4. Resistant or refractory to prior Janus kinase (JAK) inhibitor treatment or ineligible for JAK inhibitor treatment in the opinion of the investigator; or Suboptimal response to JAK inhibitor treatment. Note: a suboptimal response to JAK inhibitor treatment is defined as spleen size increase by palpation >25% after the first 3 months of treatment with a JAK inhibitor or persistent splenomegaly (spleen volume of >450 cm3) after at least 6 months of JAK inhibitor treatment and presence of 1 symptom score ≥5 or 2 symptom scores ≥3, new or persistent red blood cell (RBC) transfusion dependence; or may include participants naïve to previous treatment with JAK inhibitor.
5. Measurable splenomegaly as demonstrated by palpable spleen measuring ≥5 cm below the left costal margin.

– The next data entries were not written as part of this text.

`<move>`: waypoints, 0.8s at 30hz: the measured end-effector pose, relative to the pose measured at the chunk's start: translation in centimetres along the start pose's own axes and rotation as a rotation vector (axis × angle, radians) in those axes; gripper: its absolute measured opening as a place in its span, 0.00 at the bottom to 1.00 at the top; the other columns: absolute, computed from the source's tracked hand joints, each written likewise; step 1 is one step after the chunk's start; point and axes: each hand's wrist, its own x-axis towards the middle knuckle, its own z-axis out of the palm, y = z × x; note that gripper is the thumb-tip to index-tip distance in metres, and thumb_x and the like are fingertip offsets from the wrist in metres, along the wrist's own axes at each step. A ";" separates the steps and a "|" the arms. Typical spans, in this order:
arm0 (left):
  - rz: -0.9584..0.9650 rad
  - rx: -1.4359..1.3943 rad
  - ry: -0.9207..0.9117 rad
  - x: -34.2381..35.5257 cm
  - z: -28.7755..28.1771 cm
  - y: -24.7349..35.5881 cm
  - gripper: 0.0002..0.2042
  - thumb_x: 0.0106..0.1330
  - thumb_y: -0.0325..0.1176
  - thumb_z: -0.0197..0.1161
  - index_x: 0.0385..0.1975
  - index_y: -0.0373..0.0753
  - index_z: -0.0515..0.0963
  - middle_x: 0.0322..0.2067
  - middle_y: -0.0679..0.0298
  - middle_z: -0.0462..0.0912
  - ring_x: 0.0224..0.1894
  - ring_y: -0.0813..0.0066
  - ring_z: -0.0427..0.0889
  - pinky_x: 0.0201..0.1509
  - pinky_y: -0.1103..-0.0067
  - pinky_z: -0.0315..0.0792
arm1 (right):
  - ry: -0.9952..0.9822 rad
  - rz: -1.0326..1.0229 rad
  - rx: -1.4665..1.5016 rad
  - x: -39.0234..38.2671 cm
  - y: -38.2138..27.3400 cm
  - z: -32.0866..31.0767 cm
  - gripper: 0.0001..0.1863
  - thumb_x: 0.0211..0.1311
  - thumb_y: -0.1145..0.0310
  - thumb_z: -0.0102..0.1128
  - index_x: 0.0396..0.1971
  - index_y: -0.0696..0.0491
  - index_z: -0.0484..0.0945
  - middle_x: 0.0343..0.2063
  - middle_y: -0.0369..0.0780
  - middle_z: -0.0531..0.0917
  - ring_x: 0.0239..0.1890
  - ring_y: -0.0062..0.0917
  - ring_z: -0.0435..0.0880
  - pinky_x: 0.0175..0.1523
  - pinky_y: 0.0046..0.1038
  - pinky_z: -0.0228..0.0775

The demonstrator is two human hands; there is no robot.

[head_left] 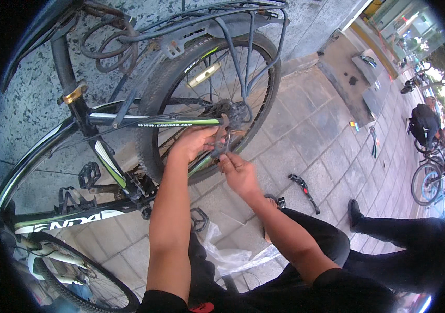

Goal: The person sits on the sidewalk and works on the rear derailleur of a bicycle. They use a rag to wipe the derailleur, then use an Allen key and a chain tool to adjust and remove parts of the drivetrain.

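Note:
A black, white and green bicycle [154,119] stands in front of me, its rear wheel [276,73] beside the wall. Just below the rear hub [238,112], my left hand [196,142] is closed, its fingertips at a dark metal part [217,150] that looks like the rear derailleur. My right hand [240,175] meets it from the right, thumb and fingers pinched together at the same part. Whatever is between the right fingers is too small and covered to name.
A black kickstand [305,193] lies on the paving, right of my right arm. Clear plastic wrapping [233,255] is by my legs. Farther right are pliers [374,142] and flattened cardboard [345,78]. A person's dark trouser leg [394,232] and shoe [355,215] come in from the right.

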 end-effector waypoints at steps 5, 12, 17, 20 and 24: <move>0.070 -0.020 -0.012 -0.6 0.3 -0.4 0.12 0.75 0.40 0.61 0.53 0.47 0.81 0.48 0.69 0.88 0.48 0.76 0.85 0.47 0.77 0.72 | -0.015 0.075 -0.003 -0.5 -0.1 1.2 0.16 0.76 0.60 0.57 0.39 0.58 0.84 0.24 0.34 0.84 0.25 0.14 0.78 0.32 0.22 0.72; 0.125 0.008 -0.100 -0.4 -0.6 -0.8 0.16 0.73 0.37 0.63 0.57 0.45 0.80 0.51 0.69 0.86 0.51 0.78 0.83 0.53 0.76 0.70 | 0.012 0.055 0.191 -0.7 -0.3 3.0 0.15 0.77 0.63 0.55 0.42 0.60 0.82 0.25 0.34 0.83 0.28 0.15 0.79 0.35 0.23 0.73; 0.264 0.047 -0.224 -1.3 -0.1 -0.3 0.20 0.66 0.28 0.69 0.57 0.36 0.78 0.51 0.66 0.85 0.54 0.76 0.81 0.59 0.75 0.72 | 0.060 0.068 0.299 -0.7 0.6 3.9 0.15 0.77 0.62 0.55 0.41 0.60 0.82 0.26 0.35 0.84 0.27 0.15 0.79 0.33 0.23 0.72; 0.320 0.020 -0.207 -1.0 -0.2 -0.7 0.22 0.61 0.23 0.72 0.56 0.33 0.78 0.52 0.63 0.84 0.54 0.75 0.81 0.61 0.76 0.72 | 0.033 0.099 0.274 -0.6 0.2 4.1 0.15 0.77 0.62 0.56 0.40 0.59 0.82 0.26 0.34 0.84 0.26 0.15 0.79 0.32 0.22 0.71; 0.275 0.147 -0.153 -1.0 0.7 -0.4 0.22 0.59 0.23 0.76 0.54 0.34 0.78 0.48 0.65 0.84 0.50 0.78 0.81 0.59 0.77 0.75 | 0.047 0.081 0.323 -0.6 -0.1 4.5 0.15 0.78 0.61 0.56 0.40 0.58 0.83 0.27 0.33 0.83 0.27 0.14 0.79 0.31 0.20 0.71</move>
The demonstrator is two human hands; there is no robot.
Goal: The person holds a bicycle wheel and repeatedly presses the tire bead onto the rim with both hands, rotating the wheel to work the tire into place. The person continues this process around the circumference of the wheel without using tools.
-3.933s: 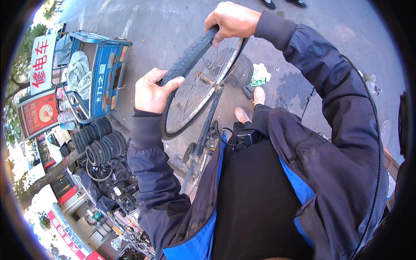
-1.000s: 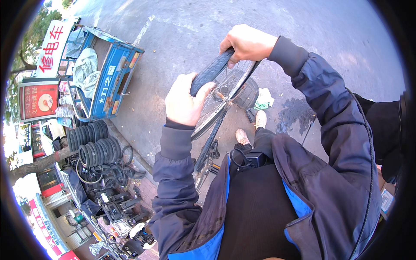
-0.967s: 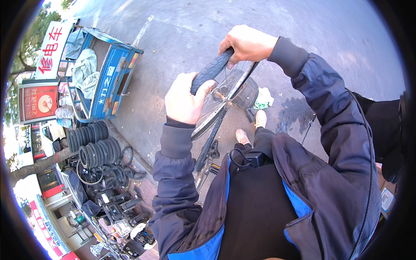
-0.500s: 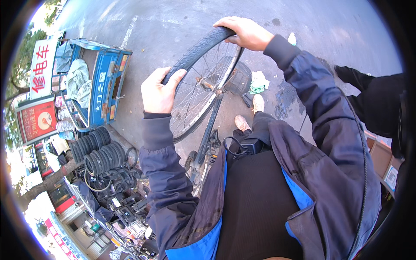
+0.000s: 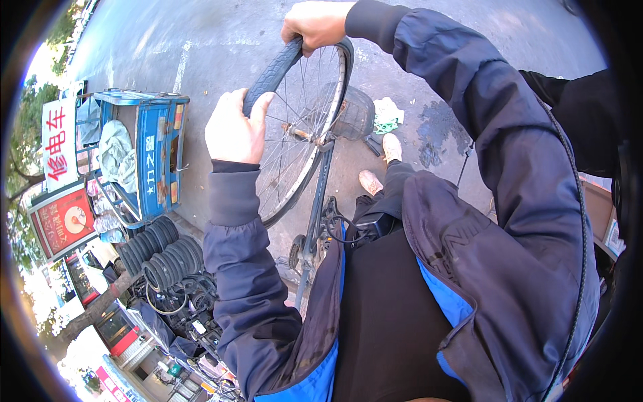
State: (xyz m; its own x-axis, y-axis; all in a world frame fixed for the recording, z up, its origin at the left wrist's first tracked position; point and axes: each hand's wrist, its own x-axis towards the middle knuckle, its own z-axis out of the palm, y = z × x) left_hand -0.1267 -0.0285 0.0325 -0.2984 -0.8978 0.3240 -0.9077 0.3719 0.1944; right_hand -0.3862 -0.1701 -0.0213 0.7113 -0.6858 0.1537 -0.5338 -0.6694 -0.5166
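Note:
A spoked bicycle wheel (image 5: 295, 144) with a black tyre (image 5: 273, 79) stands tilted before me, joined at its hub to the dark bicycle frame (image 5: 320, 191). My left hand (image 5: 234, 130) is closed around the tyre at the wheel's left, its thumb lying over the tread. Farther along the same tyre, at its far upper part, my right hand (image 5: 316, 25) grips with fingers curled over the edge; some of those fingertips are hidden. The stretch of tyre between both hands shows its tread. The wheel's lower part runs down beside my left sleeve.
On the left stands a blue cargo tricycle (image 5: 151, 157) near a stack of black tyres (image 5: 173, 264) and piled bicycle parts. Beyond the hub sit a dark basket (image 5: 353, 112) and a white-green cloth (image 5: 387, 115). A person in black (image 5: 579, 120) is close at right.
My right hand has moved left along with the tyre's upper part, closer to my left hand. My left hand has shifted slightly left, still on the tyre. The whole view has turned a little.

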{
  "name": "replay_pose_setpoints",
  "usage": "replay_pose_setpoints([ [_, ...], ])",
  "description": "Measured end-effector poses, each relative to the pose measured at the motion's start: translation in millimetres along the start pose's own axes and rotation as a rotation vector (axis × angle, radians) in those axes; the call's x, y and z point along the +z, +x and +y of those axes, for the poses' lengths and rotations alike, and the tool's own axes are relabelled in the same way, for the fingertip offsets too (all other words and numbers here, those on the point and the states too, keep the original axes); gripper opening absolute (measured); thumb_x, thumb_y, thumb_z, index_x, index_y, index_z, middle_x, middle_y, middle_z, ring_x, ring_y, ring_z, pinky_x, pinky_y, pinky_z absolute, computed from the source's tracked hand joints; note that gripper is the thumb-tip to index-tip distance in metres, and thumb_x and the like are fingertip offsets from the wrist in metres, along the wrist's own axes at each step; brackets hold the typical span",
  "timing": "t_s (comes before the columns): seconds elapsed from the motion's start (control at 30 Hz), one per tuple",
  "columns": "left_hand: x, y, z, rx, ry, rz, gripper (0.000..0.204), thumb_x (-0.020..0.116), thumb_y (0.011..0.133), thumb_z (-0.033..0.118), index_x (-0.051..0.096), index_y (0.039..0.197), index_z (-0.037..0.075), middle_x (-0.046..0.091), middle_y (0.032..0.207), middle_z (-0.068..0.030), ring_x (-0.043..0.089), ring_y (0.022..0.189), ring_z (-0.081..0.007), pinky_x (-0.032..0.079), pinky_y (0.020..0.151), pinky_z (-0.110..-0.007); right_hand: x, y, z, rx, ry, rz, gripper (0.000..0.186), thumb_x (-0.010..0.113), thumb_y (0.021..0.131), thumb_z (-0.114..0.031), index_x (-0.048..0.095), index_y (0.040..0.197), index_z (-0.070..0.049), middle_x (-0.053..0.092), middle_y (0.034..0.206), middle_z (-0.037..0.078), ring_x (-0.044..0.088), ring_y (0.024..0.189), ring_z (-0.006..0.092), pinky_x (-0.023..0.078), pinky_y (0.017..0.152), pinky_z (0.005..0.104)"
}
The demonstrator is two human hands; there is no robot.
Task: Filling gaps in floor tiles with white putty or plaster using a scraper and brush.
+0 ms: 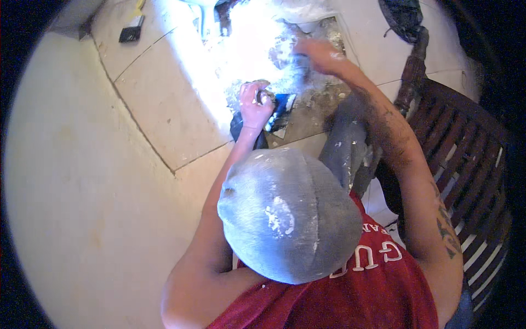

The edge of the spleen should be measured from the mid-clavicular line on the left side of the abdomen to the point of greatest splenic protrusion; or spleen volume of ≥450 cm3 measured by magnetic resonance imaging(MRI) or computed tomography (CT).
6. Active symptoms of MF as demonstrated by a symptom score of at least 5 points (on a 0 to 10 scale) on at least one of the symptoms or a score of 3 or greater on at least 2 of the following symptoms: night sweats, itchiness, abdominal discomfort, pain under ribs on left side, early satiety, bone or muscle pain, and inactivity.
7. Eastern Cooperative Oncology Group (ECOG) performance score 0-2.

8. Adequate hematologic function defined as:

   1. absolute neutrophil count (ANC) ≥1.0 × 109/L (without growth factor support)
   2. platelet count ≥50 × 109/L (Cohort 2 and Cohort 3 only)
9. Adequate renal function defined as calculated or measured creatinine clearance (CrCl) of ≥30 mL/minute using the formula of Cockcroft and Gault (see Section 15).
10. Adequate liver function defined as (a) aspartate aminotransferase (AST) and alanine aminotransferase (ALT) ≤3 × upper limit of normal (ULN); (b) alkaline phosphatase (ALP) ≤2 × ULN (ALP ≤5 × ULN for participants with isozymes specific to bone); (c) bilirubin <2 × ULN or bilirubin ≤3 × ULN if due to Gilbert's disease.

Exclusion Criteria:

Each participant must not meet any of the following:

1. Peripheral blood blast count of ≥10% or bone marrow blast count of ≥10%.
2. Prior history of hematopoietic stem cell transplant.
3. Participation in any other study in which receipt of an investigational new drug occurred within 4 weeks prior to Cycle 1 Day 1.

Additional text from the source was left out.